Evans astutely grasped early in his career that
“transmitting information is easier than creating
understanding,” and throughout, he devoted himself to
stimulating readers and provoking them to action. Although
it’s apparent he possessed rich stores of self-confidence to
sustain him in the rough and tumble world of British journalism,
there’s a nice air of self-deprecation in observations like
this one, attributed to one of his colleagues: “The only
qualities essential for real success in journalism are rat-like
cunning, a plausible manner, and a little literary
ability.”

The pace of the memoir slows somewhat in its second half, the
bulk of which recounts the years that Evans served as editor of the
London Sunday Times. In contrast to the crisp and
frequently humorous stories of his upward climb in the newspaper
business, in these chapters he tends to dwell at length, although
with understandable pride, on the investigative journalism he
relished. One chapter details the obstacles posed by
Britain’s Official Secrets Act to the effort to uncover the
truth about the Kim Philby spy case. Another chronicles the
paper’s lengthy campaign to help secure just compensation for
the young victims of the drug Thalidomide, exposing a sorry tale of
corporate greed and the intransigence of the British civil justice
system in the process. And in one of the book’s lengthiest
accounts, Evans relates the mystery surrounding the death of the
Times Middle East correspondent David Holden, the victim
of a still unsolved murder plot in Cairo. While Evans narrates
these stories with passion and verve, some of the controversies
lack sufficient intrinsic interest, and most of the principal
actors are so little known, that American readers, at least, may
find their interest flagging.

Although it’s given fairly cursory treatment relative to
the rest of his memoir, the most recent quarter century or so of
Evans’s life, including forays into the worlds of magazine
(Condé Nast Traveler and U.S. News & World
Report
) and book (Atlantic Monthly Press and Random House)
publishing, has been among the most stimulating. He’s frank
in describing how his affair with glamorous journalist and editor
Tina Brown (so famous, he notes wryly, that some have referred to
him as “Mr. Harold Brown”) brought an end, amicable as
he describes it, to his first marriage. His take on Rupert Murdoch,
who purchased the Times as it emerged from a year-long
strike in 1981 and forced Evans from his position as editor of the
paper after barely a year in that position, is harsh, but in some
respects oddly admiring. These portraits, and numerous others like
them, are offered up in a witty, verbally dexterous style.

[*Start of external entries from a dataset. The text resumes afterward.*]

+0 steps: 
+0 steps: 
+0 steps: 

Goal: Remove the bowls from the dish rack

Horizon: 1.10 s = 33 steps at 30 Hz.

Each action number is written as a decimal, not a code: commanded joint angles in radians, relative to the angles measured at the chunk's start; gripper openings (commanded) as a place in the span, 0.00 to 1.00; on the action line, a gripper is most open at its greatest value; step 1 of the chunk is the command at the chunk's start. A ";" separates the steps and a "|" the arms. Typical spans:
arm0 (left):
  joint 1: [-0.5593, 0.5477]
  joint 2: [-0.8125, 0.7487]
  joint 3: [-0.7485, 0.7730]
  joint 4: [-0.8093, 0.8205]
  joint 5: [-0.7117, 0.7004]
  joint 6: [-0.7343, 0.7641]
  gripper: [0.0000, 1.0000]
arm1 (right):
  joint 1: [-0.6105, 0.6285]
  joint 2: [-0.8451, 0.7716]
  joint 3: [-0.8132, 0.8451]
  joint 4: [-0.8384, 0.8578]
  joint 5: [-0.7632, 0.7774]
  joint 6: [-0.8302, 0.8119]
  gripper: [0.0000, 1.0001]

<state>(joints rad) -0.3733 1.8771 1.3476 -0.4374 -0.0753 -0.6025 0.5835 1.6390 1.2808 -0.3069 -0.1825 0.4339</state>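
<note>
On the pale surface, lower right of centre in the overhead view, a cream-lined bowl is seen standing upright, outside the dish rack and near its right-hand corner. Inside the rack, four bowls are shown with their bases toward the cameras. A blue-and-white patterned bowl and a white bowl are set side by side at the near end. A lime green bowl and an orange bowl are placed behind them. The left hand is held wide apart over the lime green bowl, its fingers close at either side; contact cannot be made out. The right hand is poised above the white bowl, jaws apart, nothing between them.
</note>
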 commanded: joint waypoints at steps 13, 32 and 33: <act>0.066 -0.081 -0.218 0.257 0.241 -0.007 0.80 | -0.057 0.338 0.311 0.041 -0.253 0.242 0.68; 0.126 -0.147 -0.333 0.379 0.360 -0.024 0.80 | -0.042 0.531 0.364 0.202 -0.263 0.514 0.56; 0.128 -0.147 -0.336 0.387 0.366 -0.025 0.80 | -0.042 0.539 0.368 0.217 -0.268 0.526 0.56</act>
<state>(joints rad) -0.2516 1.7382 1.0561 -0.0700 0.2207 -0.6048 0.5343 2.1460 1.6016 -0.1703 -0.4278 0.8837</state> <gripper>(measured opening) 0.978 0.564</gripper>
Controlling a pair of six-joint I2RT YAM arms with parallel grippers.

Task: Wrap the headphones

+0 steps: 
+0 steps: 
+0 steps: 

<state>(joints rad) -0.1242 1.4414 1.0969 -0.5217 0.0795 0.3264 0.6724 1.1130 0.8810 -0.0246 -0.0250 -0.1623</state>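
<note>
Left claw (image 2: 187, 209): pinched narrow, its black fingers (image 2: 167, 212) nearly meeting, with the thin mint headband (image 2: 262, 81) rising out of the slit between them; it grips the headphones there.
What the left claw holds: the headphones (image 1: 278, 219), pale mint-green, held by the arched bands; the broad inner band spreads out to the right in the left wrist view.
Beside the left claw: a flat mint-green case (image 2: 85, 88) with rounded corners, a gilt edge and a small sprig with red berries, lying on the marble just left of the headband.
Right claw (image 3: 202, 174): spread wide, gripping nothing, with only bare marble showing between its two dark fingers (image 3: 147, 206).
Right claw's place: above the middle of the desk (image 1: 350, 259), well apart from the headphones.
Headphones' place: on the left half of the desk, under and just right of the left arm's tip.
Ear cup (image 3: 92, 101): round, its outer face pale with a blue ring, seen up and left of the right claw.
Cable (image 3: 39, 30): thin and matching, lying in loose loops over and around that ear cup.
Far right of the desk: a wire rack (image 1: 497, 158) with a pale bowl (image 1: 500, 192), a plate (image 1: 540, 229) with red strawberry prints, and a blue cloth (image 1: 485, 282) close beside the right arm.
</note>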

MY PAPER CHASE closes by reminding us that not a week goes by
when there’s not some dispiriting story of the real or
threatened collapse of a venerable newspaper in this country. Given
the dismal state of the industry, one might expect the memoir of a
man who had spent most of his life toiling as a print journalist to
end on an elegiac note. Instead, reflecting the adaptability that
sustained his career, Evans is optimistic about the ability of the
traditional newspaper to transform itself into something just as
important and useful in the new world of online media. “The
question is not whether Internet journalism will be
dominant,” he writes, “but whether it will maintain the
quality of the best print journalism. In the end it is not the
delivery system that counts. It is what it delivers.”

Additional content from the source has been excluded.